All internal meetings are shelved if the phone lines or parcel despatch is queuing. The whole point of mail order is to take the orders and ship the goods in record time. We aim to have all orders with our customers within 48 hours, even though we tell them it will take 4 days to allow for delays. To achieve this we cross-train as many of our staff as possible, ensuring that on a busy Monday morning we can have the maximum number of operators on the telephones with the same people back into the warehouse in the afternoon when the lines quieten down.

The rest of the afternoon is spent on brand consolidation working alongside the graphic designers and marketing team – ensuring the brand remains consistent through all our selling media; the website, catalogues and stores. I try to spend time with the clothing design department –for the first few years all the designs were mine and I still approve everything we carry in the collection. I find that the best way to test our clothes is to try them on. Being 5’9” I used to complain to the garment technician that they were too short, however when I was in charge of production our returns rate for the clothes being ‘too long’ was far higher than it is now.

What most interests me is creating a company which will be around for a very long time, and offer our staff the security of employment. We do very much have a ‘job for life’ attitude for employees – it’s a big responsibility employing 250 people and I want to continue to build a fulfilled workforce who can enjoy a work/life balance.

At the end of a long day I return to London after the traffic has died down. Fortunately I quite like my car and I use the time to think and plan and think of where I would like to open our next store or how well JoJo would work internationally. With the launch of retail, which has taken much of my time with my store designs and project planning of the stores, I’ve brought in a new project manager so I’ve freed myself up a little bit to concentrate on international expansion.

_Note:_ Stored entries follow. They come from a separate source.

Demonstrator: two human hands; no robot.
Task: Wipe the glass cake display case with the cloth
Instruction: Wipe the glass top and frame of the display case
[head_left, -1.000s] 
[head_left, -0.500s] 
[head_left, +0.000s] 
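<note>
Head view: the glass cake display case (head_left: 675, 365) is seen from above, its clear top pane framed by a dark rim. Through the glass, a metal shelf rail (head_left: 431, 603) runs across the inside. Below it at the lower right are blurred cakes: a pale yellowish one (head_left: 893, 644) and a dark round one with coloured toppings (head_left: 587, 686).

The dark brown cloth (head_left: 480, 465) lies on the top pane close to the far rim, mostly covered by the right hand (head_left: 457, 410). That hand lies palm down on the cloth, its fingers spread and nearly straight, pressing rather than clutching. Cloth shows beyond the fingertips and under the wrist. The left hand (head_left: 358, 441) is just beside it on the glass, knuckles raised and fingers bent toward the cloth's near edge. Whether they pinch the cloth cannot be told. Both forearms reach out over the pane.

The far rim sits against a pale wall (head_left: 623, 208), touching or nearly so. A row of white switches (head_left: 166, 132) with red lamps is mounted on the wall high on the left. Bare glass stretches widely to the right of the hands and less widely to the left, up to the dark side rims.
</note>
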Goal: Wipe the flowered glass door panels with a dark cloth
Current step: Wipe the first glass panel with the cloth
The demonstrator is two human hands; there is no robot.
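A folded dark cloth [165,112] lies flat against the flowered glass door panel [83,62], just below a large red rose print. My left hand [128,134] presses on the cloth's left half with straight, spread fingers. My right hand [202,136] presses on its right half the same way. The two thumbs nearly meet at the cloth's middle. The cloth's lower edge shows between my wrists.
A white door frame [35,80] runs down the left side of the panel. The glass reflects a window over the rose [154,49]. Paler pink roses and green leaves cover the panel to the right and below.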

One of our greatest challenges has been raising money to build a school in Mozambique in rural Africa working in conjunction with the local community. Once we’ve built it we will hand it over to them so we’re encouraging them to get involved by clearing the ground so it will be ready for us to build the school – our aim for 2008 is to get the school built by June 2008 so that’s going to be a huge challenge. So I expect I will be getting my machete out and leading the way!